Output every line of the material exactly.
───── Data shown
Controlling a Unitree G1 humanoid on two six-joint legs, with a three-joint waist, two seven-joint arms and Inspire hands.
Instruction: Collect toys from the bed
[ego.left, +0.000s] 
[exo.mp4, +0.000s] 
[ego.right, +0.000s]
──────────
_Result_
Controlling a Unitree G1 humanoid on two six-joint legs, with a three-joint waist, two seven-joint arms and Inspire hands.
Instruction: Collect toys from the bed
[ego.left, +0.000s] 
[exo.mp4, +0.000s] 
[ego.right, +0.000s]

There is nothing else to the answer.